The other thing I have learned is that founders get bad advice about setting up a board. They are told it doesn’t matter(1), that it can wait(2), that it’s a burden to manage(3), that it’s largely to serve investors(4).
The result of this bad advice is a board that is an accumulation of rights from investment rounds, rather than a carefully crafted tool that serves the founders, the investors, and the shareholders equally well. I have seen how this can come unstuck, and where poor board alignment in tough times can result in decisions that have lasting consequences.
There is plenty that founders and investors can do differently, because board meetings should be the highest leverage meetings they attend - but only if the board composition and function is carefully managed.
When people think of boards, they picture stuffy conference rooms and stern faces. Board meetings are usually either pedestrian or panic stations. What this perspective fails to grasp is that if their board reaches crisis mode, it can behave in unexpected and potentially harmful ways.
Money is a continual concern in startups, but when it becomes scarce, it can impact the company’s ability to pay its debts and remain financially viable (its solvency). Solvency is a major consideration for a board and critically, also extends to personal liability for each director. So it’s inevitable that personal risk tolerance will play a part in how the board operates when the runway is short.
As a founder, I’ve navigated companies that have sailed very close to the wind. Managing cash is a tough and hairasing activity - often changing daily. As a director, I have been in board meetings where this high-wire act has caused great disruption. The gap between operators and non-executive directors can get dangerously wide. These are not the times to be testing the cohesion of the board.
Managing cash and liabilities is one of a set of existentially important decisions that the board oversees. Without a board that is consciously constructed and carefully managed, its operation in high-stakes situations can be unpredictable. Founders may find themselves watching helplessly as their future seems to slip from their control.
As an early-stage investor, we’re often the first outside director at a company. Although we are clear about why we seek appointment as a director, it’s rare that founders at this stage have set clear expectations for what they want from their board.
Founders agreeing to investment terms with director appointment rights shape the board’s direction, consciously or not. Each new investment and shareholder agreement amendment adds another layer to the existing structure. After several rounds of funding, a startup might find itself with a board dominated by investor representatives, each with their own agenda. Attempts to restructure the board often face resistance, as when a founder tries to reduce the number of investor seats but encounters pushback from long-standing board members reluctant to give up their position.
Spending time on board structure and composition in the early stages may seem like a waste of time. But agreeing to terms now that shape the future of the board in ways that are hard to change later can be a high cost of putting it off.
There’s a power dynamic at work during a fundraising, which impacts a founder’s ability to set the board up for success. Instead of adding this to the list of terms being negotiated, it is important for founders to take control of their board from the outset. There are several ways to set up the board for high-function in good and bad times.
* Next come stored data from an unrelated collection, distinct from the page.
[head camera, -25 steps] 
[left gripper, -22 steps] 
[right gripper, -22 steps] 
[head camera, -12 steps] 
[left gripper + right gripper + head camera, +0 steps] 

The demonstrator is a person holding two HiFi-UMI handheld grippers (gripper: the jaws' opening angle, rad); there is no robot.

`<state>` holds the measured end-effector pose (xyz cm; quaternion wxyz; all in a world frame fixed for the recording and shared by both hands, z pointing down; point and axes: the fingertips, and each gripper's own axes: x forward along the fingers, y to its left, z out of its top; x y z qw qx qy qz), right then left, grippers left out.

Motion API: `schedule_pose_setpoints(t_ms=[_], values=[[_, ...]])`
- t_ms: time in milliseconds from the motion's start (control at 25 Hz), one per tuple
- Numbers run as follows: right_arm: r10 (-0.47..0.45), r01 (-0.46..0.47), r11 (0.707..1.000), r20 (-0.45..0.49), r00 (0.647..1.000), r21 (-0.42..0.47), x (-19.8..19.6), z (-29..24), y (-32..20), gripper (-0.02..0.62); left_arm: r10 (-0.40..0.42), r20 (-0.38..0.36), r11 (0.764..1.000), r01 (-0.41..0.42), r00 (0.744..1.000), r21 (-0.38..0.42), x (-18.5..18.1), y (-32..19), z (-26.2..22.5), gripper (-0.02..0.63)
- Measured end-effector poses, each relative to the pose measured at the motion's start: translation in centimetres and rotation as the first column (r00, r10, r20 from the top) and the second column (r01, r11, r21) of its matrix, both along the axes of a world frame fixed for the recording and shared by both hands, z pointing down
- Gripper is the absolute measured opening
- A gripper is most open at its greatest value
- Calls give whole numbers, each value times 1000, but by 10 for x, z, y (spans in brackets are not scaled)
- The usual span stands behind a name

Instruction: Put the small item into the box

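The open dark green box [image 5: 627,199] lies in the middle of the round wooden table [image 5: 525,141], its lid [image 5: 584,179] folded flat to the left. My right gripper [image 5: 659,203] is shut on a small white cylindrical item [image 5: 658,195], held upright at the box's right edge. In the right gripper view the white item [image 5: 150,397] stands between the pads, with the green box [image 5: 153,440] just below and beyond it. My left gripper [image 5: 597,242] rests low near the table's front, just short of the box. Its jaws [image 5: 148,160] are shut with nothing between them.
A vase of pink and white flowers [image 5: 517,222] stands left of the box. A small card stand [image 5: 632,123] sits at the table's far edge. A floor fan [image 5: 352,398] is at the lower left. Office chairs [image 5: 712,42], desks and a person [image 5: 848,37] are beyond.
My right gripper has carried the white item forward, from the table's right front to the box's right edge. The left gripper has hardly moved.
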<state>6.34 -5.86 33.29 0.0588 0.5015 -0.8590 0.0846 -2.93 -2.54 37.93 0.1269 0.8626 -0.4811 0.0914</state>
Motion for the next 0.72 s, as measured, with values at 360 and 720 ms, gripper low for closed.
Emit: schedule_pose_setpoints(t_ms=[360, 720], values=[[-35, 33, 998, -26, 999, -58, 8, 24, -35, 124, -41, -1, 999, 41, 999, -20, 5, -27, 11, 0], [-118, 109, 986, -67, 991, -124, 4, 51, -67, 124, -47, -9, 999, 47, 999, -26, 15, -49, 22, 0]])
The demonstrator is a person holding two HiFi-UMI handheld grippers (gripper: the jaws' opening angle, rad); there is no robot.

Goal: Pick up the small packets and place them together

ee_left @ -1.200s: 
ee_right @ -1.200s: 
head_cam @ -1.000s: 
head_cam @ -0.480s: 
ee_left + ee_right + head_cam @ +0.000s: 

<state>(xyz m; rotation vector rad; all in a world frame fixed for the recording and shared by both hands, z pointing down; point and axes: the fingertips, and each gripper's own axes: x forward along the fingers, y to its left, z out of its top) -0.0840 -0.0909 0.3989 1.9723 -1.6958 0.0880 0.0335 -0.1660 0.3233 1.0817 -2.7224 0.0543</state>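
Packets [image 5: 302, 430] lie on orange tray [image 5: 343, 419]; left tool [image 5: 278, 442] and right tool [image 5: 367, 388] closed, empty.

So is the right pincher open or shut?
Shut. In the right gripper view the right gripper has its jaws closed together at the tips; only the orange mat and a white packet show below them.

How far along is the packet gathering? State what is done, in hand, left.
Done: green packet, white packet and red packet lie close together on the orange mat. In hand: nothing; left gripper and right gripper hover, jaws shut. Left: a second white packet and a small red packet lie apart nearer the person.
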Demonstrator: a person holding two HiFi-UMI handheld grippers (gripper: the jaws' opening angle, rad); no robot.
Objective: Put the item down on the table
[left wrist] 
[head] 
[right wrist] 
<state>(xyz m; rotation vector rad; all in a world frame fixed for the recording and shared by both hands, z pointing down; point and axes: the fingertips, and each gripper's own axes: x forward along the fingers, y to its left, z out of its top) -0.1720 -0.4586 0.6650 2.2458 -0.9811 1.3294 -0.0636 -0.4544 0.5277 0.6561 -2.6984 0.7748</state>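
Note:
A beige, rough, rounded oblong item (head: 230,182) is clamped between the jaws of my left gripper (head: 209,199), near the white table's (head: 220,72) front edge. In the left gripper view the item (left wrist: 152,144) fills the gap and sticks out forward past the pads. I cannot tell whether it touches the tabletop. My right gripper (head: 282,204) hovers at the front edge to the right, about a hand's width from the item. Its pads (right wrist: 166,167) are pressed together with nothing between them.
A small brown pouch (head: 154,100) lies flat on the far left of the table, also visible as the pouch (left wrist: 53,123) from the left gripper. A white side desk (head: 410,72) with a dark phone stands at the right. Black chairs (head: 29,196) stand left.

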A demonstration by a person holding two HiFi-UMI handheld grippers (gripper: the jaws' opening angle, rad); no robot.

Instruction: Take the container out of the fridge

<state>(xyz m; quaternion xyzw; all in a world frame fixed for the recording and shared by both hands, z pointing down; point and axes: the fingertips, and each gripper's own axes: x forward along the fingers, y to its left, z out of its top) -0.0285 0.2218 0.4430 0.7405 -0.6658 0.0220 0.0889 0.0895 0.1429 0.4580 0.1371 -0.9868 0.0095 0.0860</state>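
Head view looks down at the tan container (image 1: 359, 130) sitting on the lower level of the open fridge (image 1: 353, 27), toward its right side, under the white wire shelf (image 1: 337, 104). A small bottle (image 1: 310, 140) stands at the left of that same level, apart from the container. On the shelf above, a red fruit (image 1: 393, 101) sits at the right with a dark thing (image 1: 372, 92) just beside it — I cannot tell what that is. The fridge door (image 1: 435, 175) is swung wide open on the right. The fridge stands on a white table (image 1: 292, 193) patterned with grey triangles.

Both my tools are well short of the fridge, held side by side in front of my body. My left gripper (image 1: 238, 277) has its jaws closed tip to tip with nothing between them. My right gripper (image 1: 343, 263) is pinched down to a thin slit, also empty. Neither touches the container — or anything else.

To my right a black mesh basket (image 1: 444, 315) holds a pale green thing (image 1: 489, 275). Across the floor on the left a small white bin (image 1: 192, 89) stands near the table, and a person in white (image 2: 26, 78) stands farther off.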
When these are done before outside directors are appointed, it makes it easier to get incoming investors to agree. With these things already in place, incoming directors are clear about their responsibilities and other conditions. The longer the delay in setting things up, the harder it gets to change.
I wanted to write this article because my experience has been that there are many ways that early-stage startup boards can work better, and founders and investors alike have opportunities here.
It is true that there are legal definitions for the responsibilities of directors in Australian companies. These cannot be secondary priorities, but they aren’t the totality of what great boards can help achieve. I also believe that the nature of boards evolve as the company grows, and the design and composition must evolve over time as well.
Board meetings are not for investors to get up to speed and check off governance boxes. Notwithstanding what ASIC says about the purpose of a board, I believe that early-stage boards need to significantly support the growth of the founders. If, as investors, we profess belief in the importance of the founding team, the board meeting has to be a forum for learning and improvement and more than anything of support and growth.
The key reason for founders to take control of the structure and operation of their board is to improve the chances that board meetings will deliver a strategic premium to founders, and in turn help to ensure the company’s success, benefitting all shareholders.